MCG Research Identifies Early Problem with Stem Cells That Can Result in Heart Defect
Stem cells or progenitor cells needed for development of key blood vessels of the heart may not proliferate normally in some fetuses, according to a Medical College of Georgia researcher.
An inadequate number of cardiac neural crest stem cells can hinder the formation of an aorta to transport oxygen-rich blood to the body and pulmonary trunk to take de-oxygenated blood back to the lungs, according to Dr. Simon J. Conway, developmental biologist and geneticist, whose research won this year's Young Investigator Award from the International Society for Heart Research – American Section.
This heart defect, persistent truncus arteriosus, may contribute to up to 20 percent of spontaneous miscarriages and 10 percent of still births and cause significant mortality in babies who have a poorly beating heart in conjunction with the incompletely formed outflow tract.
In research scheduled to published this summer with an accompanying editorial in Cardiovascular Research, Dr. Conway used a mouse model to trace in early fetal development the steps of normal septation or formation of the two vessels.
Researchers found a problem occurred very early in development, before the heart began to form, as neural crest stem cells prepared to leave the neural tube – a starting point for cells that will eventually form key structures such as the spinal cord, brain and heart.
"The neural crest stem cells give rise to all those cells that will leave the neural tube, populate the heart and give rise to the septum between the two vessels," Dr. Conway said. "At the very early stage, not enough of them are specified, so there are insufficient stem cells. You start off with a fairly limited number that have to multiply 10 or 20 or 30 times so they have enough cells to migrate to the heart and give rise to the septum," he said.
Dr. Conway's previous studies, published in 1997 in the journal Development, showed that cardiac neural crest cells never arrived in the heart and pointed him toward the current study to determine why not.

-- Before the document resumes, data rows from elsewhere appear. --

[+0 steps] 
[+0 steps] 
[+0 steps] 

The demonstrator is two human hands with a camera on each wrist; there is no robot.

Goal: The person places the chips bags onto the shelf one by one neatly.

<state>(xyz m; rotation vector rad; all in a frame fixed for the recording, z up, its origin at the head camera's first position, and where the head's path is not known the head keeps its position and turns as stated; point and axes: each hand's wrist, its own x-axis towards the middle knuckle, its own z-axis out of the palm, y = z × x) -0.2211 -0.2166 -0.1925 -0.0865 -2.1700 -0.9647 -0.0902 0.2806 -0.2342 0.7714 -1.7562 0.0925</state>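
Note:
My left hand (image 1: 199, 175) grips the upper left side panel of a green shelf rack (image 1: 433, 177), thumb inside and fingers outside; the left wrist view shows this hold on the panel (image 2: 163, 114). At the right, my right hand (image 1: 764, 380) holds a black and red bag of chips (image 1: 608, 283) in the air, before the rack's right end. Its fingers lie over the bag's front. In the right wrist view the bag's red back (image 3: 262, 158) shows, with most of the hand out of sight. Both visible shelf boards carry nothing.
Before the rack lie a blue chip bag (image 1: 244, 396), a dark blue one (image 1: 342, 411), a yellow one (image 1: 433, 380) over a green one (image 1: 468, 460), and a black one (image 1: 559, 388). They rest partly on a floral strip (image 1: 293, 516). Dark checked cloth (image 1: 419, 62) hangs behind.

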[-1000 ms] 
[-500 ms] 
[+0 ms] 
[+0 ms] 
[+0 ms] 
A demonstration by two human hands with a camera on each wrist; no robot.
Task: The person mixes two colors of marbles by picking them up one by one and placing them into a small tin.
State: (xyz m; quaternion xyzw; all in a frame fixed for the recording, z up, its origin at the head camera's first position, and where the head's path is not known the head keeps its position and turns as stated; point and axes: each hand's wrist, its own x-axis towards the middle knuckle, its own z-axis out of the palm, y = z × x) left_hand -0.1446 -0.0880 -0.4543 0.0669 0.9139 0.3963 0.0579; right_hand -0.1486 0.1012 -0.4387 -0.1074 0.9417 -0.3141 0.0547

"Cells have to leave the neural tube, migrate through tissue, find their way to the outflow track of the heart, then give rise to the septum," he said. "We have been able to show in the past that they don't arrive in the heart. So the ‘black box' was what happened between the neural tube and the heart."
What he found in his mouse model – called the Splotch (SP2H) because of the white splotch on its belly – was that the stem cells that would ultimately develop the outflow tract septum of the heart didn't expand normally and didn't proliferate; there simply weren't enough of them to do the job.
Now he's taking the research back one more step in time to find why there aren't enough stem cells. "We are working out what is controlling the development and formation of these neural crest stem cells to see if we can determine the primary cause that gives rise to their deficiency and ultimately the heart defect. If there is a way we can artificially give rise to more of these stem cells, we may be able to rescue the heart defects in the mouse embryos," Dr. Conway said.
He's also putting other mouse models for persistent truncus arteriosus through the same analytical steps to see where their heart defects begin. "We are looking at developmental windows when these defects occur," he said. "Is there one common pathway that leads to this heart defect or are there lots of different pathways?" His guess is there will be multiple pathways leading to the same serious heart defect, primarily because birth defects in general are multifaceted.
It's important to identify each point at which the defect can occur so that methods can be explored to intervene at the trouble site or sites, potentially thwarting the defect. "If you can see where the heart defect first arises, you could have different therapies to circumvent it," Dr. Conway said.
Co-authors on the study published in Cardiovascular Research include second-year medical student Justin Bundy and research assistants Jinwen Chen, Eileen Dickman, Rhonda Rogers and Barbara M. Will.
The research was funded primarily by the National Institutes of Health.